EXERCISE GOAL.
Among the entries that follow, locate the line with "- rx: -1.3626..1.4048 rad" and the line with "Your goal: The". Output those lines and all lines in between, exactly, minus the pictures.

==========

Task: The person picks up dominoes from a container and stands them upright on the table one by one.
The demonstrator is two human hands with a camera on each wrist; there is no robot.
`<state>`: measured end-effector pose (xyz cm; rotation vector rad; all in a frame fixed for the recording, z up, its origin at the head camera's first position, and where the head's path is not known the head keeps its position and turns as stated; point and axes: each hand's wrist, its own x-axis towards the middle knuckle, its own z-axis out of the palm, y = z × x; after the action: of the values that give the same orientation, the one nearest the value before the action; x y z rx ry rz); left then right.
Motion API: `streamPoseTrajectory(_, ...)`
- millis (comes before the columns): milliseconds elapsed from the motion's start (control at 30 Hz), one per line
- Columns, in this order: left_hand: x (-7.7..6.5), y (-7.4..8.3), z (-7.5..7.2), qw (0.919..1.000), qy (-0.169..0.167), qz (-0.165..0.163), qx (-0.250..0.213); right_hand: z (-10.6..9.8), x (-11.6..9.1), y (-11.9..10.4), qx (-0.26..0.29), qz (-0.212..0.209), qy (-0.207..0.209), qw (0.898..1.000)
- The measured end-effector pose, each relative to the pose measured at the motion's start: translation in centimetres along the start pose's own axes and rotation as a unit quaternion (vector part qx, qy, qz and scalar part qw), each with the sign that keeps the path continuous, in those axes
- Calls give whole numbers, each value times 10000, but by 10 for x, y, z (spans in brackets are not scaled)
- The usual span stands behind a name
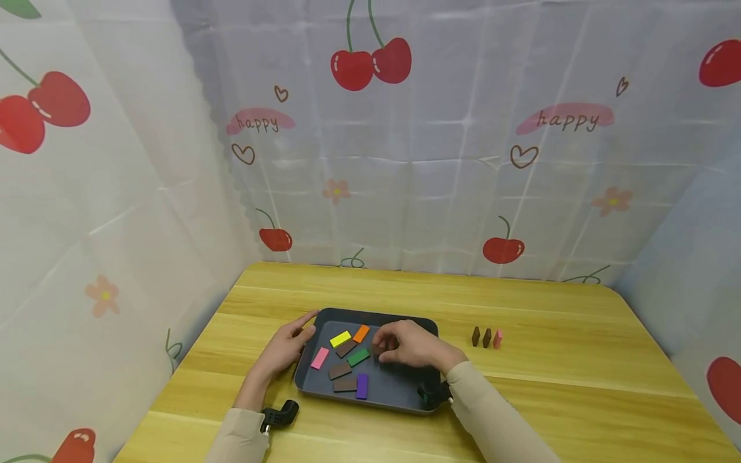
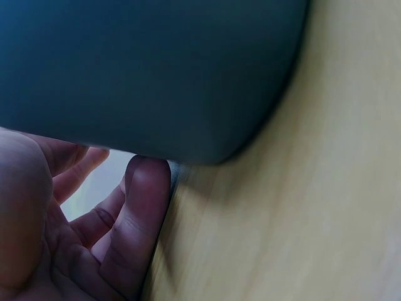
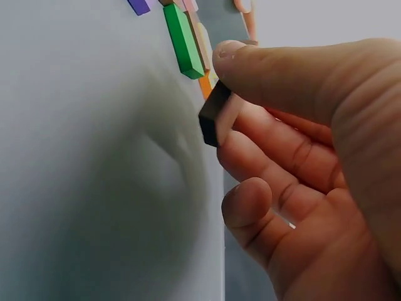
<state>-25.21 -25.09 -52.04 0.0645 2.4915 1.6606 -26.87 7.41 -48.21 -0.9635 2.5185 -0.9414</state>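
Note:
A dark grey tray [image 1: 399, 389] lies on the table with flat coloured blocks in it. My right hand [image 1: 413, 344] is over the tray's right half and pinches a dark brown block [image 3: 215, 116] between thumb and fingers, just above the tray floor. My left hand [image 1: 285, 347] holds the tray's left edge, thumb at the rim and fingers against the outer wall. Inside the tray lie a yellow block [image 1: 340, 339], an orange block [image 1: 361, 334], a green block [image 1: 358, 357], a pink block [image 1: 320, 358], a purple block [image 1: 361, 386] and several brown blocks [image 1: 339, 370].
Right of the tray, two brown blocks [image 1: 487, 337] and a pink block [image 1: 498, 339] stand on edge in a row on the wooden table [image 1: 579, 360]. A cherry-printed curtain [image 1: 417, 193] encloses the back and sides.

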Motion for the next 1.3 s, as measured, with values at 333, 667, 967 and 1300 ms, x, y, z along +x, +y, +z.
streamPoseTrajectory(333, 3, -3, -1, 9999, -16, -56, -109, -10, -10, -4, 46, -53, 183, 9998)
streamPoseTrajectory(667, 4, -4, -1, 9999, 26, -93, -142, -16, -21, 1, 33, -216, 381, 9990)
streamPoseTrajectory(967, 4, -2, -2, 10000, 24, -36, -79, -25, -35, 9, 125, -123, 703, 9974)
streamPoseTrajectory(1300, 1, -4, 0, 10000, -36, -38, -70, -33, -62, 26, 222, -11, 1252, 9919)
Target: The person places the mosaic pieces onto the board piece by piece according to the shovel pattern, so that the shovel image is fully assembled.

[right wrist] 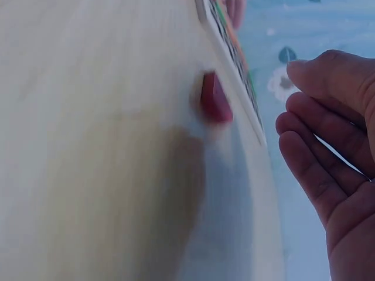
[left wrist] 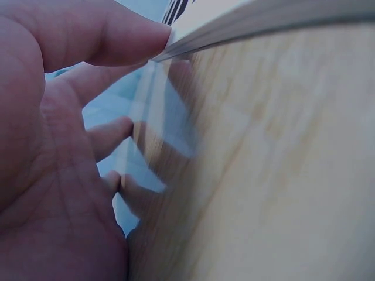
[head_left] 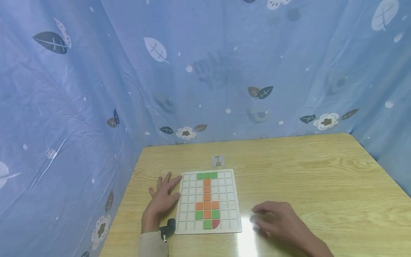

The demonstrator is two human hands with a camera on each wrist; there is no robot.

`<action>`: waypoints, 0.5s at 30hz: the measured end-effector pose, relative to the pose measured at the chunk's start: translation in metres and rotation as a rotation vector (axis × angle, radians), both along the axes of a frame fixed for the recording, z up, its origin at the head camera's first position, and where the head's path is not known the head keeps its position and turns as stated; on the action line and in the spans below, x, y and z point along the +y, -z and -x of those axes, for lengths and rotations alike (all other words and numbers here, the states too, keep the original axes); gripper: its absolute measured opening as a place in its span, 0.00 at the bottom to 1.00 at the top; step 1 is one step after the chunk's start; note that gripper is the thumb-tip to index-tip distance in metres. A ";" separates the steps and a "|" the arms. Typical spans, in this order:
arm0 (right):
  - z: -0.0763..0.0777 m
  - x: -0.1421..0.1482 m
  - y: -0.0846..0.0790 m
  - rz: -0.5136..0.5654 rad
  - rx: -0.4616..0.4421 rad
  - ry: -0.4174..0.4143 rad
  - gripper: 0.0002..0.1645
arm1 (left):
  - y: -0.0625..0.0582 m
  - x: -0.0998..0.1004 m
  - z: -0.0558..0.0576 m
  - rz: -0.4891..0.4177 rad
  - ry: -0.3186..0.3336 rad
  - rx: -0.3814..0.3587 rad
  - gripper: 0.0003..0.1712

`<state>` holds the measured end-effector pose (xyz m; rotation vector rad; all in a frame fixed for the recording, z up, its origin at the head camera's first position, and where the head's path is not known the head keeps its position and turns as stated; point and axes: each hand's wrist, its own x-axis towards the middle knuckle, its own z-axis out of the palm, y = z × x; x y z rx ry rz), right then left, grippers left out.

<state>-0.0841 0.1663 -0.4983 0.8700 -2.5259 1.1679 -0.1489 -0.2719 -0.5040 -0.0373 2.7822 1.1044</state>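
Observation:
A white gridded board lies flat on the table, bearing green, orange and red tiles in an upright column-like figure. At its lower end is a quarter-round red tile. My left hand rests at the board's left edge, fingers spread, with the thumb and index finger against the rim. To the right of the board, my right hand hovers over the table, fingers loosely bent and holding nothing. A loose red piece sits beside the board in the right wrist view; the head view does not show it.
A small card with a printed grid picture lies behind the board. Wood-grain table extends to the right. Blue patterned curtain hangs along the back and sides. A black device is at the left wrist.

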 end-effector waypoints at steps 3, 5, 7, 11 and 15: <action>-0.007 0.015 0.004 -0.018 0.042 0.031 0.21 | -0.001 0.000 0.000 -0.004 -0.002 -0.008 0.39; -0.011 0.023 0.007 -0.025 0.073 0.033 0.23 | -0.001 0.000 0.000 -0.005 -0.004 -0.010 0.39; -0.016 0.029 0.010 -0.027 0.062 0.039 0.24 | -0.001 0.000 0.000 -0.002 -0.005 -0.010 0.39; -0.027 0.035 0.015 -0.029 -0.038 0.045 0.23 | -0.001 -0.001 0.001 -0.002 -0.002 -0.009 0.39; -0.033 0.029 0.018 0.018 -0.073 0.003 0.18 | 0.000 -0.001 0.001 -0.007 -0.001 -0.008 0.39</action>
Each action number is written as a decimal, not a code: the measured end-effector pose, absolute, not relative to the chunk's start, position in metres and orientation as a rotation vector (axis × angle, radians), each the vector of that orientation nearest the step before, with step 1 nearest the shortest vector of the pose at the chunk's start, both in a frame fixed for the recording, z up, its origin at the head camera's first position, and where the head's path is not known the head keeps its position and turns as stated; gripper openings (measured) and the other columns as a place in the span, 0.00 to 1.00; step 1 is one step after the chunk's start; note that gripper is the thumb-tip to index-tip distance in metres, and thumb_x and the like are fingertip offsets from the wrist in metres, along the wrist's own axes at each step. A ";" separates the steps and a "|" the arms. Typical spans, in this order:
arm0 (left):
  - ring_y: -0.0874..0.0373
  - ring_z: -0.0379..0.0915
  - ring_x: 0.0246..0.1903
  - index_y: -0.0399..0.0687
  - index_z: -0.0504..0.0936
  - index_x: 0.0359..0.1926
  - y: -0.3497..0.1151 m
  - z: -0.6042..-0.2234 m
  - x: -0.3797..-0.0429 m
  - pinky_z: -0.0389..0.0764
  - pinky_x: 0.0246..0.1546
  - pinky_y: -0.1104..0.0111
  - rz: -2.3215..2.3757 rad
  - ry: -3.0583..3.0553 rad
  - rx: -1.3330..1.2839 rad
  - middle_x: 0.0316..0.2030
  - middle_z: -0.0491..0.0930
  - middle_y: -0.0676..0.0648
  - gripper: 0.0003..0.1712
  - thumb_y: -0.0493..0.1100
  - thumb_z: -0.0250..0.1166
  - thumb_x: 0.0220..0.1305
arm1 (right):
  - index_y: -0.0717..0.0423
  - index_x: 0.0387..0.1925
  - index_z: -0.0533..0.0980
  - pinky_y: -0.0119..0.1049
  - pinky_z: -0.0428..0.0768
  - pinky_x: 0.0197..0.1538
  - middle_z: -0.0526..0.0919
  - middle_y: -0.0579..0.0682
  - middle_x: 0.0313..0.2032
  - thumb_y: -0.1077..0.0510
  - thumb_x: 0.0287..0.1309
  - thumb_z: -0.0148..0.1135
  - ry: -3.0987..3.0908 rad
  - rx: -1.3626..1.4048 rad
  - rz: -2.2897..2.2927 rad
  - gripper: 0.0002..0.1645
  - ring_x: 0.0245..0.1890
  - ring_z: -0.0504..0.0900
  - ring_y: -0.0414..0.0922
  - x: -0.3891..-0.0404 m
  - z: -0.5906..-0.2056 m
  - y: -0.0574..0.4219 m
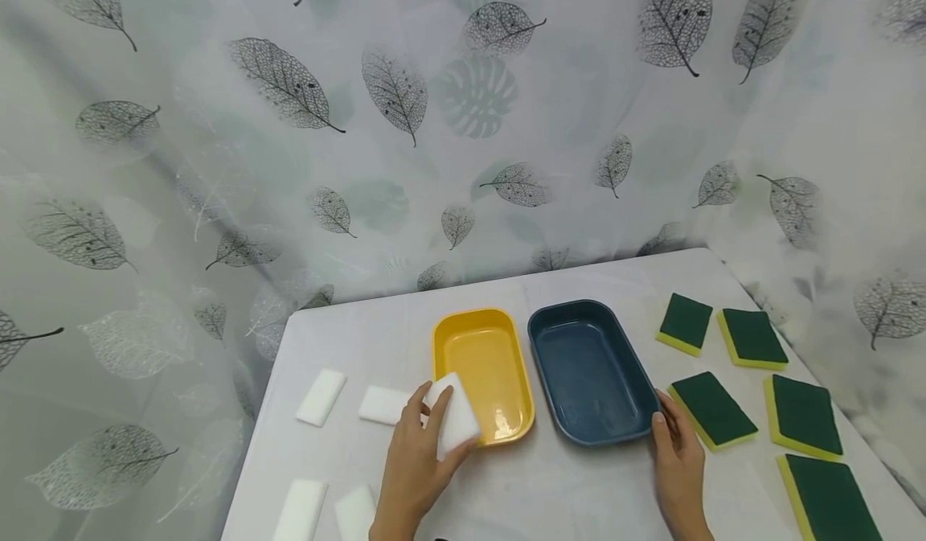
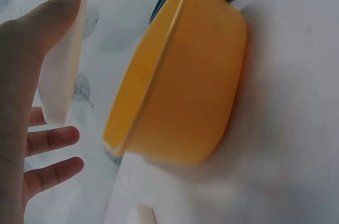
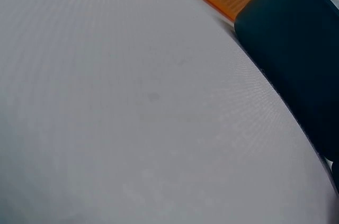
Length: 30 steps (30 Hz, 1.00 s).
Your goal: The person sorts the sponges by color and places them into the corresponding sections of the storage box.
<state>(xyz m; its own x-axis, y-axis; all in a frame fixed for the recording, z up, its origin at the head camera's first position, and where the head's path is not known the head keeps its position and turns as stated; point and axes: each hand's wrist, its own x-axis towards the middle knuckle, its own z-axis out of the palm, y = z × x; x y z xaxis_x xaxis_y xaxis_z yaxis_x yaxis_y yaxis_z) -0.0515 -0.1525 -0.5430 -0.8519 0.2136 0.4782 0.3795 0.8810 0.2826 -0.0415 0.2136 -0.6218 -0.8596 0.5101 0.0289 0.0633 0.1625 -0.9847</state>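
My left hand (image 1: 419,461) pinches a white sponge block (image 1: 454,416) between thumb and fingers, over the near left edge of a yellow tray (image 1: 439,348). In the left wrist view the white block (image 2: 62,70) stands on edge against the thumb, above the level of the yellow tray's rim, with the other fingers spread. A dark blue tray (image 1: 589,380) sits to the right of the yellow one, its inside bare. At its near right corner my right hand (image 1: 678,461) holds the rim with thumb and fingertips. The right wrist view shows the blue tray's outer wall (image 3: 296,60).
Several white sponge blocks (image 1: 321,397) lie on the left of the white-covered table (image 1: 550,493); one (image 1: 383,404) is close to the left hand. On the right lie several green-and-yellow scouring sponges (image 1: 712,409). A leaf-patterned curtain (image 1: 463,139) hangs behind the table.
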 end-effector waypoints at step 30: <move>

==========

OUTPUT OF THE TASK.
  - rx: -1.3626..1.4048 rad
  - rz: -2.2897..2.2927 rad
  - gripper: 0.0002..0.1645
  - ring_x: 0.0245..0.1890
  - ring_z: -0.0504..0.0900
  - ring_y: -0.0414..0.0922
  - x: -0.3891..-0.0404 m
  - z: -0.5906..-0.2056 m
  - y: -0.0574..0.4219 m
Length: 30 steps (30 Hz, 1.00 s).
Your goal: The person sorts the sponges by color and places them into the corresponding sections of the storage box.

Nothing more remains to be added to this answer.